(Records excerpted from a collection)

---

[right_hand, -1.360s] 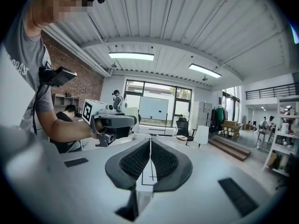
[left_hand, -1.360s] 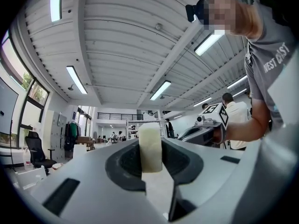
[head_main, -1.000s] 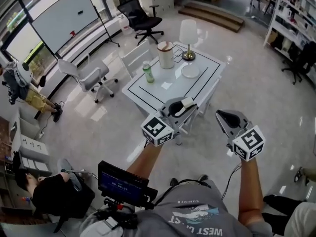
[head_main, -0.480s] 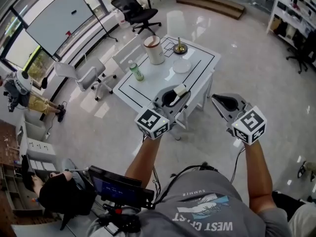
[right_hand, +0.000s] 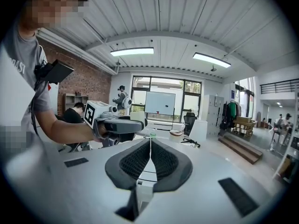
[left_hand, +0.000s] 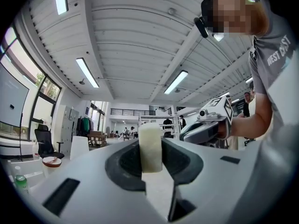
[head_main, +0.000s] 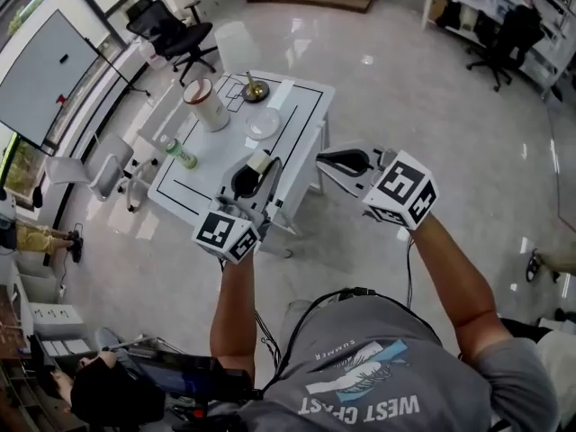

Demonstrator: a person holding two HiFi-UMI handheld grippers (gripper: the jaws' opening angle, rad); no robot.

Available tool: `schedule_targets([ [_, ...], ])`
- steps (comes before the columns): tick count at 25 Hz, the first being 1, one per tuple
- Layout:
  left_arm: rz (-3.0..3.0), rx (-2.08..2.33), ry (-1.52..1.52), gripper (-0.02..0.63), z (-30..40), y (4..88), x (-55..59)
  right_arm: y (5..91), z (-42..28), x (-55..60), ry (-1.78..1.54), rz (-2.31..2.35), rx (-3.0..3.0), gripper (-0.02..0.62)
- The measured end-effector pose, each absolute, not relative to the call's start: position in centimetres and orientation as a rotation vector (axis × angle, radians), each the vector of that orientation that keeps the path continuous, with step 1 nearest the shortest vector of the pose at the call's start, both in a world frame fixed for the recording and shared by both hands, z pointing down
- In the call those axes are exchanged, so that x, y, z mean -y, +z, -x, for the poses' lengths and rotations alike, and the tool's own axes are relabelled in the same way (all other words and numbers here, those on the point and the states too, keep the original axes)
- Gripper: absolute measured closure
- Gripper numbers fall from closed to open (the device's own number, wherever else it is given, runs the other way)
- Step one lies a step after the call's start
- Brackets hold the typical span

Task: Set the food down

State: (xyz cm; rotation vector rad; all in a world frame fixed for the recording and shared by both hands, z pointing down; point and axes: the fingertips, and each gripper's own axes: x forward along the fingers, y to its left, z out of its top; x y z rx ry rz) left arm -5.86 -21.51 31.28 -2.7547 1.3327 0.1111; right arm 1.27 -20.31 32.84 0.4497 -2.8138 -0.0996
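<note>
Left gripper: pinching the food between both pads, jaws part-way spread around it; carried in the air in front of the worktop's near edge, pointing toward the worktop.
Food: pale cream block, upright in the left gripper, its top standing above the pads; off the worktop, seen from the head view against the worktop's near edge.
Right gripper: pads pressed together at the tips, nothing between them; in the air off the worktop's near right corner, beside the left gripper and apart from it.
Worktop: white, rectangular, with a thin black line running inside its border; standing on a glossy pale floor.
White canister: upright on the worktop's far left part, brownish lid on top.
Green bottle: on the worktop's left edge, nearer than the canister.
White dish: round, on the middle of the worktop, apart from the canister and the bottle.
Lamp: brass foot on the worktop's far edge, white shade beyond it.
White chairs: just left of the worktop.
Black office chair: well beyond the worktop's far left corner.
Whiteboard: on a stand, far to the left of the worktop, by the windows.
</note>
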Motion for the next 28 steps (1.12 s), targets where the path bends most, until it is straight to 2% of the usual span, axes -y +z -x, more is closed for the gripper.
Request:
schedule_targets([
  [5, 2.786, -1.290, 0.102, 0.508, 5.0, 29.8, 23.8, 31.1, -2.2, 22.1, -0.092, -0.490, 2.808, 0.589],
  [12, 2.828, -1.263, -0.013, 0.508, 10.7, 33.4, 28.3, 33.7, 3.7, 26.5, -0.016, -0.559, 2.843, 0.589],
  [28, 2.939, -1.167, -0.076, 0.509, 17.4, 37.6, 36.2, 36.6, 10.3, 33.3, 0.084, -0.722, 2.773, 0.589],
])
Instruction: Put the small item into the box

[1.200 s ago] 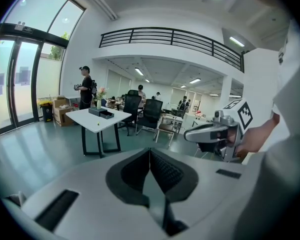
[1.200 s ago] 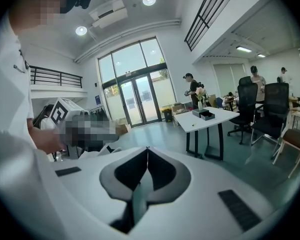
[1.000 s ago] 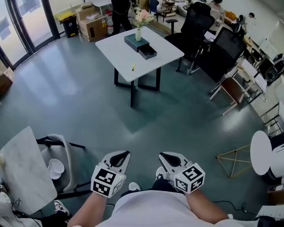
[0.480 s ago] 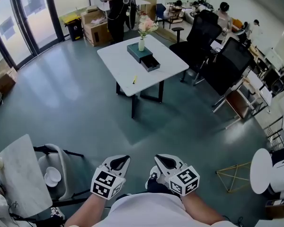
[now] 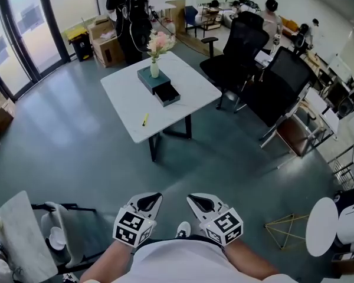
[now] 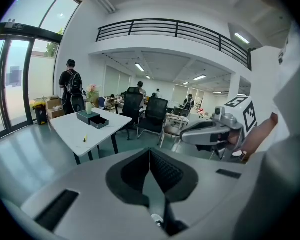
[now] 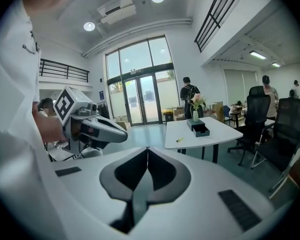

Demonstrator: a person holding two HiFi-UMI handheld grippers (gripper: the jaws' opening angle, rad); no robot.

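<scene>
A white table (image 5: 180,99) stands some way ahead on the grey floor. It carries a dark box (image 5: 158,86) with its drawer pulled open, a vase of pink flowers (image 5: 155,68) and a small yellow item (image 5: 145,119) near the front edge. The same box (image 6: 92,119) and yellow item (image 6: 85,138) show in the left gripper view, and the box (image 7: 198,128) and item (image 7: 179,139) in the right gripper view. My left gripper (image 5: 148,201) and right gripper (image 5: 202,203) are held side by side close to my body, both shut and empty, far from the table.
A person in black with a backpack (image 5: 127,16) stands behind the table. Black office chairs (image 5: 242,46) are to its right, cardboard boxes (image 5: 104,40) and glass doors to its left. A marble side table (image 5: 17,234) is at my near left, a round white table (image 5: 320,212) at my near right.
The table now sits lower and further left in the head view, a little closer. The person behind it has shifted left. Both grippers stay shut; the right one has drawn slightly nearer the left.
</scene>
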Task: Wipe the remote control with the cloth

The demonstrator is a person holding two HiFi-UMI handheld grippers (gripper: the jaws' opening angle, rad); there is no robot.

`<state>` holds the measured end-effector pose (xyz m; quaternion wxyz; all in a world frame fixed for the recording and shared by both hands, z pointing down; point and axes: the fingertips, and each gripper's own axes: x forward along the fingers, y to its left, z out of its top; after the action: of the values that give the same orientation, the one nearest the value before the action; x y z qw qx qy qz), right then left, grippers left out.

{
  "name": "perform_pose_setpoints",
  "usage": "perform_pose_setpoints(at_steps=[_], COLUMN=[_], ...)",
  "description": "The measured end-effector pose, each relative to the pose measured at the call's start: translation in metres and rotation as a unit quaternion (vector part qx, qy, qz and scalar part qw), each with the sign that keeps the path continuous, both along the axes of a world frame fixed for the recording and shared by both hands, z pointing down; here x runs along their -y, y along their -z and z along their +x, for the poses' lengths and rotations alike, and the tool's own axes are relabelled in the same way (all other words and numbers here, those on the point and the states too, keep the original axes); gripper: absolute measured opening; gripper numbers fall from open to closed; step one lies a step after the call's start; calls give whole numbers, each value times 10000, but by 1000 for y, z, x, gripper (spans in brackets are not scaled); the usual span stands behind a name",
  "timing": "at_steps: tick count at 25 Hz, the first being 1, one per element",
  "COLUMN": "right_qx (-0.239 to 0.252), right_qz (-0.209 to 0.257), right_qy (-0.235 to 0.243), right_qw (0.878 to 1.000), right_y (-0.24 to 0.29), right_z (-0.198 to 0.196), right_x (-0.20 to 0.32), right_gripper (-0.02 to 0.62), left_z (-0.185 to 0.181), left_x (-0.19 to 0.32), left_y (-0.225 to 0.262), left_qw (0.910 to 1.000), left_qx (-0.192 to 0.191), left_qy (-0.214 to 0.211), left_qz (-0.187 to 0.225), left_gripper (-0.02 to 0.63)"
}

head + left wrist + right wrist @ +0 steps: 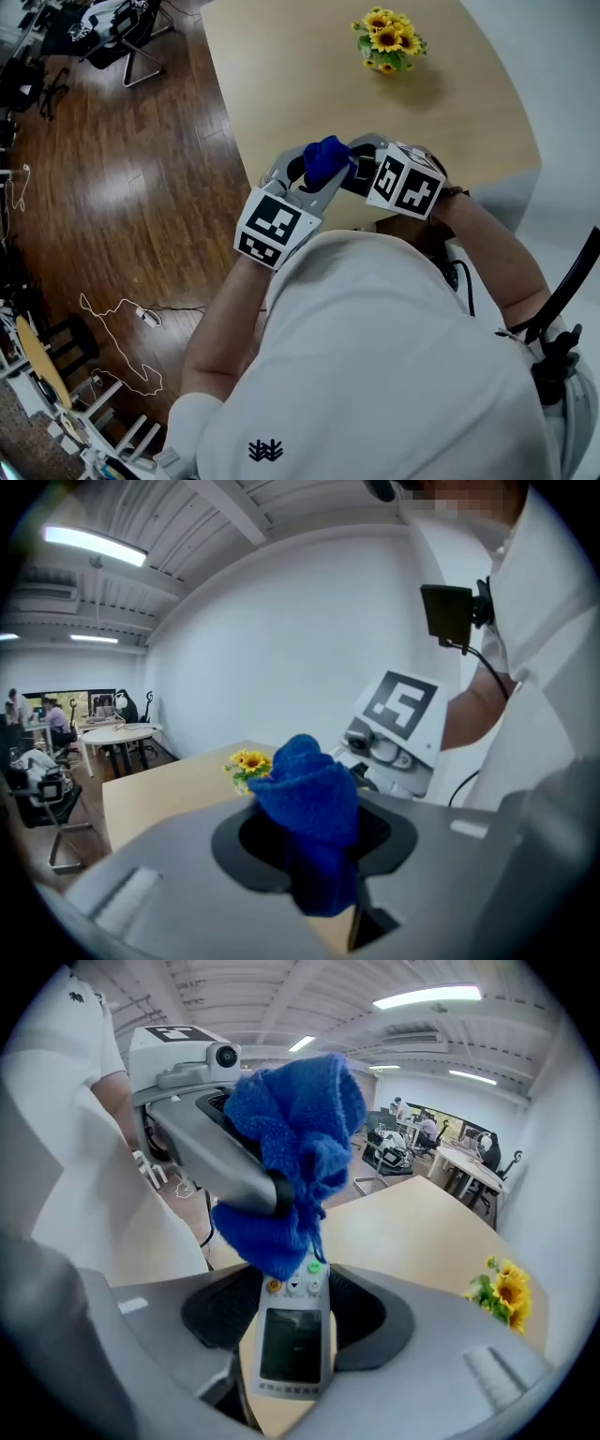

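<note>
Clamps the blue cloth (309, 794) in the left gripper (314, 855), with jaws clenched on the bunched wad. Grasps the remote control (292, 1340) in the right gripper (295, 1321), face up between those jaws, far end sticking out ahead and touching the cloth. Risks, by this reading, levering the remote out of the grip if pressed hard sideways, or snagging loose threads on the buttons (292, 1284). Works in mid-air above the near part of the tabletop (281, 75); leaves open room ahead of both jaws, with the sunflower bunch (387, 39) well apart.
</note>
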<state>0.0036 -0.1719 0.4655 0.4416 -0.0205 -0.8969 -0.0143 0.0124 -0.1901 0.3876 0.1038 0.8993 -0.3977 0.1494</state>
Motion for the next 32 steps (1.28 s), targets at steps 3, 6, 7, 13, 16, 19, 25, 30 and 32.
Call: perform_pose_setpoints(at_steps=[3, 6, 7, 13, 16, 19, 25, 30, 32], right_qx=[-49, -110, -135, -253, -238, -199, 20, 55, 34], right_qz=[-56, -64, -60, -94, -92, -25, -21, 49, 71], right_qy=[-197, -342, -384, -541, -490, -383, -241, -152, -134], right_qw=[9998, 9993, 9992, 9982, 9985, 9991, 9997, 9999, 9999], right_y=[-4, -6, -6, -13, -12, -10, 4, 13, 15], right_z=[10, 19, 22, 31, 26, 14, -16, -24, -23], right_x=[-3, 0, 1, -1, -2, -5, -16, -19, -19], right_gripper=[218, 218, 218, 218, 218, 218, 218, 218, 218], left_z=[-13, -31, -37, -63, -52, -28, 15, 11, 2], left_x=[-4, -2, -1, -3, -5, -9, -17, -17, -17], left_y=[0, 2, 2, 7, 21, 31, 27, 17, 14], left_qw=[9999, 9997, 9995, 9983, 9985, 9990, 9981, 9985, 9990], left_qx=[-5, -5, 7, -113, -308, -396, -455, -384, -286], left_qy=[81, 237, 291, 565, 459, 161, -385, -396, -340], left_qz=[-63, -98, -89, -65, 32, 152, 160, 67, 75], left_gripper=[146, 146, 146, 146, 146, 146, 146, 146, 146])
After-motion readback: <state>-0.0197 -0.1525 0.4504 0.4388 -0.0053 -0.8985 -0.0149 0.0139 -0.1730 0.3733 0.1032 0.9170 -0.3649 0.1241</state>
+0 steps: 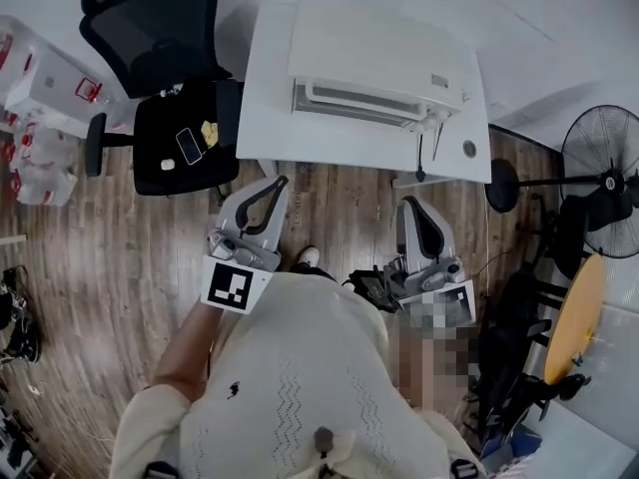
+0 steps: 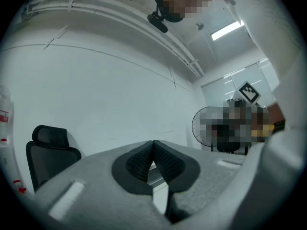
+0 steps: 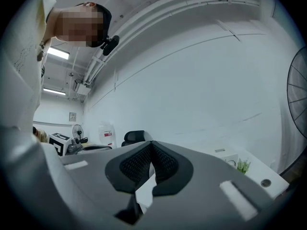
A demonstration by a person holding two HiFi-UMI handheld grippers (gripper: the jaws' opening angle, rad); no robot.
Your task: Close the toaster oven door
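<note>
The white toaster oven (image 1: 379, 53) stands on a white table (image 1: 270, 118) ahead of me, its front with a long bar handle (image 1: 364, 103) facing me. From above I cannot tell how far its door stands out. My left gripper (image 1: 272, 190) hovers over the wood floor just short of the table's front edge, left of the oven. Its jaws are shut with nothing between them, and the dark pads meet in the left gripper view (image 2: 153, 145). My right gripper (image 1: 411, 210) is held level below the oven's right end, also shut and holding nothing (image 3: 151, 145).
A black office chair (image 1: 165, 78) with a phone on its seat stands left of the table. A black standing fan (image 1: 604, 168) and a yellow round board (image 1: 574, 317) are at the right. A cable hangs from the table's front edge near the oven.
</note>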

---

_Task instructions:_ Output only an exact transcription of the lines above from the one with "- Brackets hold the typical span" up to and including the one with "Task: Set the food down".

_Task answer:_
- Brackets hold the typical span

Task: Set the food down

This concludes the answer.